*** Opening of Dataset excerpt ***

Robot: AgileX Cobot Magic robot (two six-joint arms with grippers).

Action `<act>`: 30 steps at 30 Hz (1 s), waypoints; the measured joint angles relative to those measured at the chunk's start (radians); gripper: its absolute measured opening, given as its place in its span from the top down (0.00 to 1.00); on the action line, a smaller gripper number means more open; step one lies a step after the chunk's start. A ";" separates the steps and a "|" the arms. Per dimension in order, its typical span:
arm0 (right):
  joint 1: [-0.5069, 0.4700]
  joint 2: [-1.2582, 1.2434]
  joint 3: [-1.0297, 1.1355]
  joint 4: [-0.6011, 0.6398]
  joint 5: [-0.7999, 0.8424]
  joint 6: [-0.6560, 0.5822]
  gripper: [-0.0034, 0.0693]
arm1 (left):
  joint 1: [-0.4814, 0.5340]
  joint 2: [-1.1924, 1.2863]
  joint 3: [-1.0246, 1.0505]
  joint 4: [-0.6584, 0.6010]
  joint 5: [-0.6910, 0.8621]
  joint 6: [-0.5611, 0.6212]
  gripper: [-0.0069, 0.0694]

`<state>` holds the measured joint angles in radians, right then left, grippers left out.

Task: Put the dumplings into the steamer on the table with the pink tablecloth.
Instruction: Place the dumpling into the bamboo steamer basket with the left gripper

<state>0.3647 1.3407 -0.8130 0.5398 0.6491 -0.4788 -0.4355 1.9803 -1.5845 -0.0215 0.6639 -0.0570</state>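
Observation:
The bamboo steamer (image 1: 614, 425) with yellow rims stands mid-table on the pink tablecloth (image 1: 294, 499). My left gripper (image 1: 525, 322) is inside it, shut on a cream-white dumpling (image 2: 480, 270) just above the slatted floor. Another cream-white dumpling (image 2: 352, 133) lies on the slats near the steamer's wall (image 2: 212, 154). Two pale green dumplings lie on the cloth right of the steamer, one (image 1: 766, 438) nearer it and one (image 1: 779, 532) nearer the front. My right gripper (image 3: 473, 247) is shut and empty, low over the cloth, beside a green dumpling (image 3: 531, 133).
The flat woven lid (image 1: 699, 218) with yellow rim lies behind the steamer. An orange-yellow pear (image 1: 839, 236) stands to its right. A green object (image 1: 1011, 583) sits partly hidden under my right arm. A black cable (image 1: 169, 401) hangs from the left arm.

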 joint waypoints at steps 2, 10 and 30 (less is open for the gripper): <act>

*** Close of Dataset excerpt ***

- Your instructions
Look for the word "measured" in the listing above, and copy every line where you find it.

- Written solution
Action `<act>`: 30 steps at 30 Hz (1 s), waypoints; the measured joint angles relative to those measured at the chunk's start (radians); gripper: its absolute measured opening, given as its place in its span from the top down (0.00 to 1.00); on the action line, a smaller gripper number means more open; step one lies a step after the chunk's start. A ";" separates the steps and a "|" the arms. Per dimension in order, its typical span:
`<state>` holds the measured joint angles in radians, right then left, grippers left out.

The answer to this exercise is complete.